Hinton revived deep neural networks with deep belief networks.

> DEEP DIVE_

In 2006, Geoffrey Hinton — a British-Canadian computer scientist who had been working on neural networks for over 25 years, through two AI winters and countless rejections — published a paper in the journal Science that reignited the field. The paper, co-authored with Simon Osindero and Yee-Whye Teh, introduced "deep belief networks" and demonstrated a technique called greedy layer-wise pretraining that could effectively train neural networks with many layers. The key insight was counterintuitive: instead of trying to train all the layers at once (which failed due to the vanishing gradient problem), you could train each layer individually as a restricted Boltzmann machine, building up a deep network one layer at a time. Once this unsupervised pretraining was complete, the network could be fine-tuned with standard backpropagation.

The publication in Science was itself a minor miracle. For years, getting neural network papers into top venues had been nearly impossible. The mainstream machine learning community had moved on to kernel methods, support vector machines, and Bayesian approaches, and reviewers routinely rejected neural network submissions as old-fashioned or unpromising. Hinton's stature — he had co-authored the famous 1986 backpropagation paper and was a Fellow of the Royal Society — gave him just enough credibility to get the paper through review. He later admitted that the strategic decision to use the term "deep learning" rather than "neural networks" was deliberate: the field needed a rebrand to escape its stigma.

Hinton's persistence had been sustained in part by the Canadian Institute for Advanced Research (CIFAR), which had funded a small program on "Neural Computation and Adaptive Perception" since 2004. The funding was modest — a few hundred thousand dollars per year — but it provided crucial support for a community of researchers who believed in neural networks when almost no one else did. This group, centered around Hinton at the University of Toronto, Yoshua Bengio at the University of Montreal, and Yann LeCun at New York University, became known informally as the "Canadian Mafia" of deep learning. They had kept the faith through the long winter, continuing to train students, publish papers, and refine their ideas even as the rest of the field looked elsewhere.

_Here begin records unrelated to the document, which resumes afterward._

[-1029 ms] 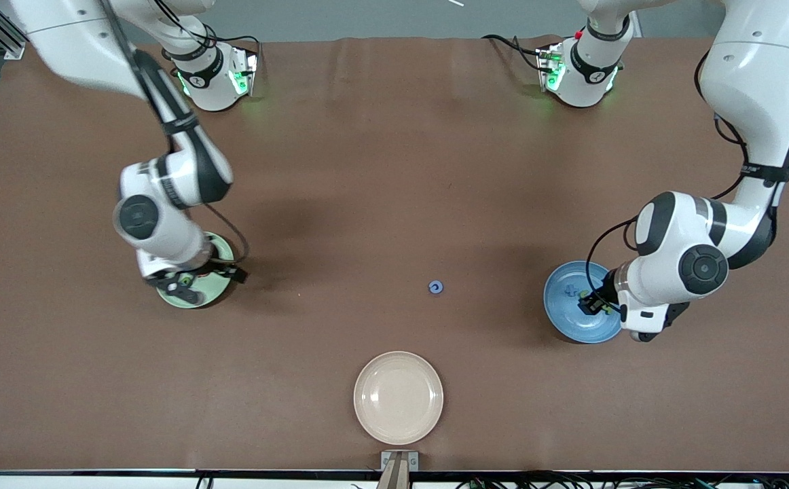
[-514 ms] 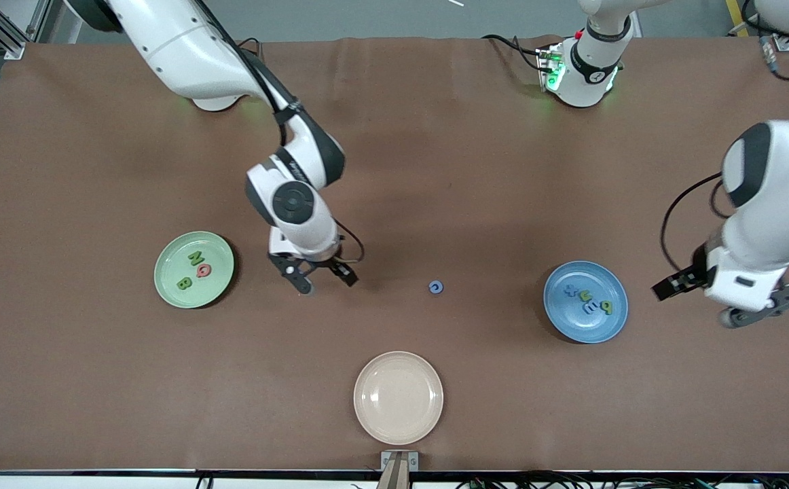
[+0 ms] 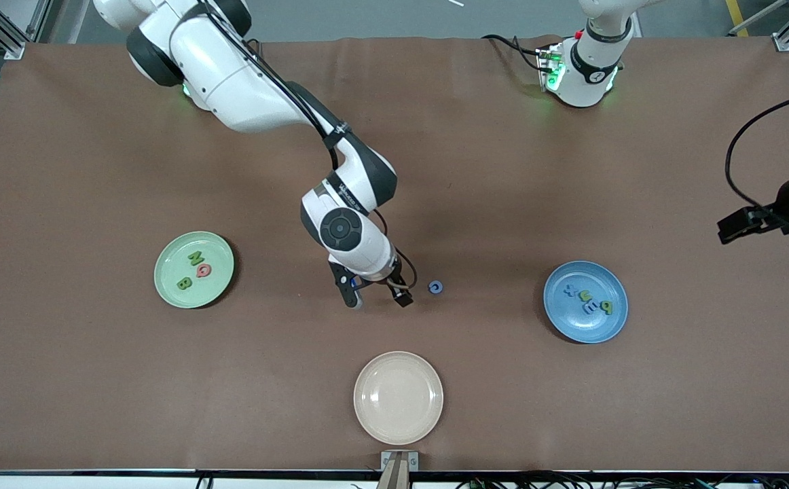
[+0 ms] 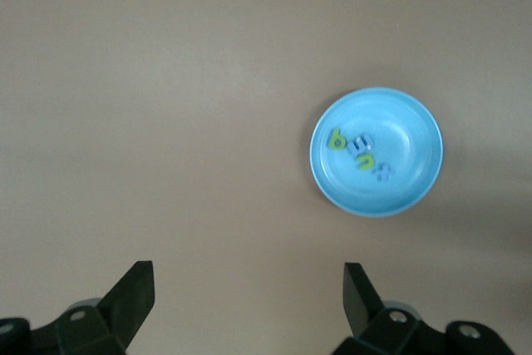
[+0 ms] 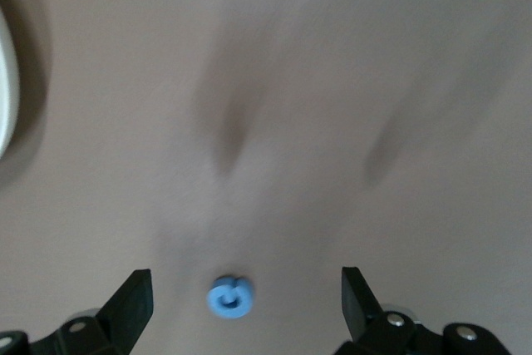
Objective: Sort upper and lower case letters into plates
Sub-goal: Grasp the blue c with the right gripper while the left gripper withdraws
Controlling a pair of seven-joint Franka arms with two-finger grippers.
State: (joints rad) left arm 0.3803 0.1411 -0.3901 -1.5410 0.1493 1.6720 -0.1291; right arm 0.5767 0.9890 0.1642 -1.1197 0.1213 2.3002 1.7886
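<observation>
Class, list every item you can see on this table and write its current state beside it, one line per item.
Green plate: holds three letters.
Blue plate: holds four letters.
Beige plate: empty, nearest the front camera.
Blue letter: loose on the table between the green and blue plates, not gripped.
Right hand: open, empty, beside the blue letter.
Left hand: open, empty, raised at the left arm's end of the table.

From my seat I read N, Q and B on the letter pieces [image 3: 193, 269] in the mint plate [image 3: 166, 276]; the blue plate [image 3: 571, 320] holds x, u, e, b. No labels legible elsewhere.
</observation>
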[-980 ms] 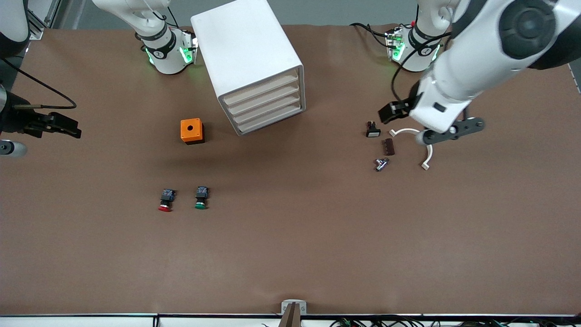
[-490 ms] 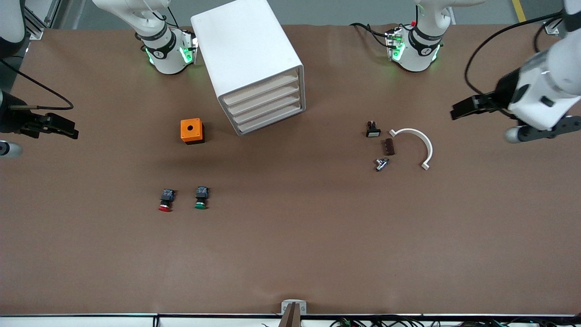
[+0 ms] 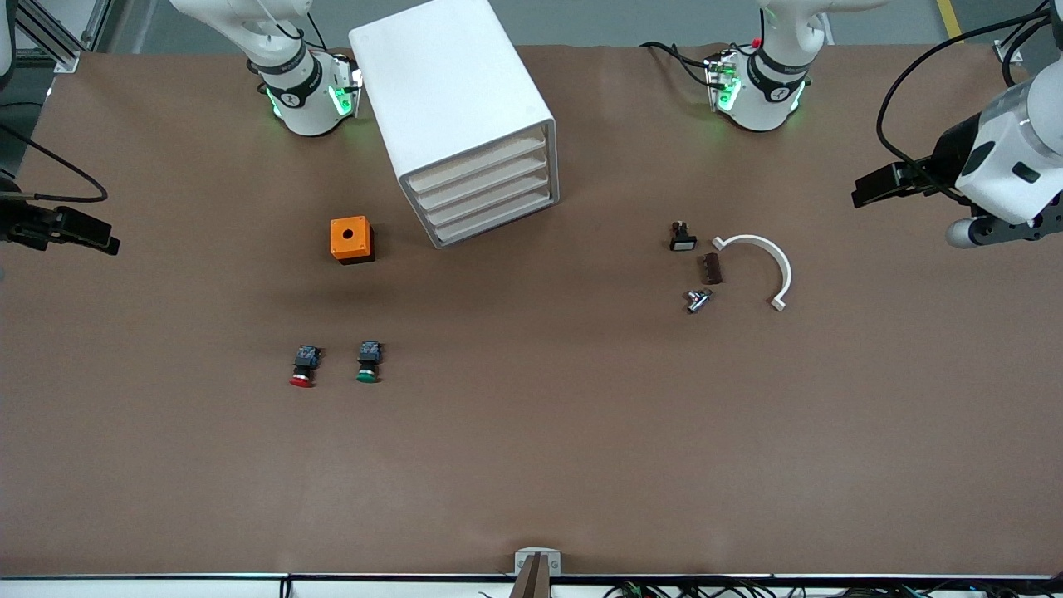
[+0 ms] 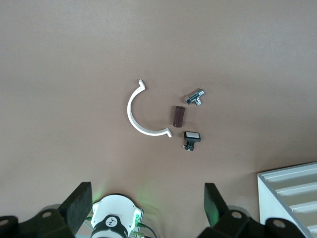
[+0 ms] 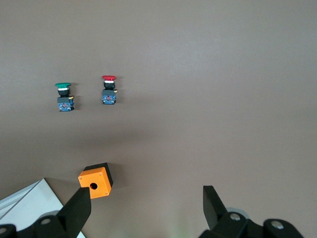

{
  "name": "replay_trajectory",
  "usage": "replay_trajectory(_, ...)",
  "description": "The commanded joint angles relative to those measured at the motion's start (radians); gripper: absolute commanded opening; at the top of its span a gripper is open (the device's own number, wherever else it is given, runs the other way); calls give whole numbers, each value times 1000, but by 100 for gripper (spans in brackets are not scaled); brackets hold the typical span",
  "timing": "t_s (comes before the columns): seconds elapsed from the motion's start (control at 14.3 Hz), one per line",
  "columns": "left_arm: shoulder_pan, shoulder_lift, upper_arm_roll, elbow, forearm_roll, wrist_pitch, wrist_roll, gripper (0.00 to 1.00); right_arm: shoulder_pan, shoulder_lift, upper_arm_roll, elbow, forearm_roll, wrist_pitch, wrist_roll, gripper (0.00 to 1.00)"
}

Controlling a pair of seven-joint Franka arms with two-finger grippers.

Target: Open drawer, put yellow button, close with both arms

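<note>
Finds the left gripper (image 4: 147,206) spread wide with nothing between its fingers (image 4: 79,203), up in the air over the left arm's end of the table (image 3: 531,465). Looks down from it on a white curved clip (image 4: 136,111), a brown block (image 4: 178,115) just beside the clip, a small metal fitting (image 4: 195,97) and a white-faced switch (image 4: 191,137), all lying close together on the brown surface.

Finds the right gripper (image 5: 146,208) likewise released and empty, high over the right arm's end of the table. Looks down from there on an orange box (image 5: 95,181) with a round hole in its top, plus a red button (image 5: 108,89) and a green button (image 5: 64,96) side by side, nearer to the front camera than the box.

Places the white cabinet (image 3: 453,108) between the two arm bases, standing askew. Shows the drawer (image 3: 479,164), uppermost of four, pushed in flush with those below. Cannot tell where the yellow button is.
</note>
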Motion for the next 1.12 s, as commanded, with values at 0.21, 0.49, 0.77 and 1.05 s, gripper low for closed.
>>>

The 2006 paper did not immediately transform AI. The practical impact was initially limited because the computational resources needed to train deep networks on large datasets were still insufficient. But the paper opened a door. It showed that deep networks could learn hierarchical representations — simple features in early layers, complex abstractions in later layers — and that this hierarchical learning was the key to handling complex real-world data. Within six years, deep learning would dominate computer vision (Krizhevsky's AlexNet in 2012), speech recognition (Hinton's group at Microsoft in 2012), and natural language processing. All three members of the Canadian Mafia — Hinton, Bengio, and LeCun — would receive the Turing Award in 2018, computing's highest honor, for their decades of work on deep learning. The 2006 paper was the crack in the dam. Within a decade, the flood would reshape the entire technology industry.